GIVEN INFORMATION
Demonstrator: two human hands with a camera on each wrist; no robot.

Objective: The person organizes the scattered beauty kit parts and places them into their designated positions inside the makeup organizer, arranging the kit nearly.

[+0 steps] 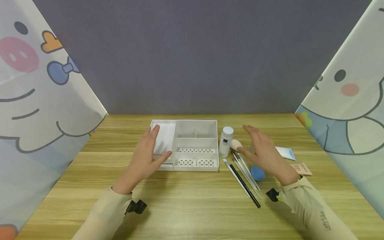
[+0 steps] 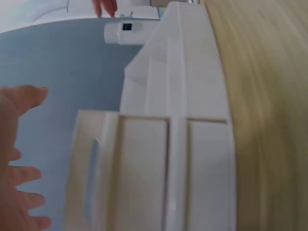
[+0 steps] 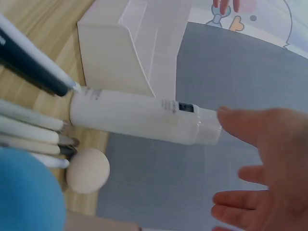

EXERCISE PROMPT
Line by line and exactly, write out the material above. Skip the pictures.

FINAL ANSWER
Demonstrator: two human hands with a camera on each wrist; no robot.

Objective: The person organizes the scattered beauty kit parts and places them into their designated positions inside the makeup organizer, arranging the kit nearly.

[+0 steps] 
[+0 steps] 
[+0 steps] 

The generated output is now complete.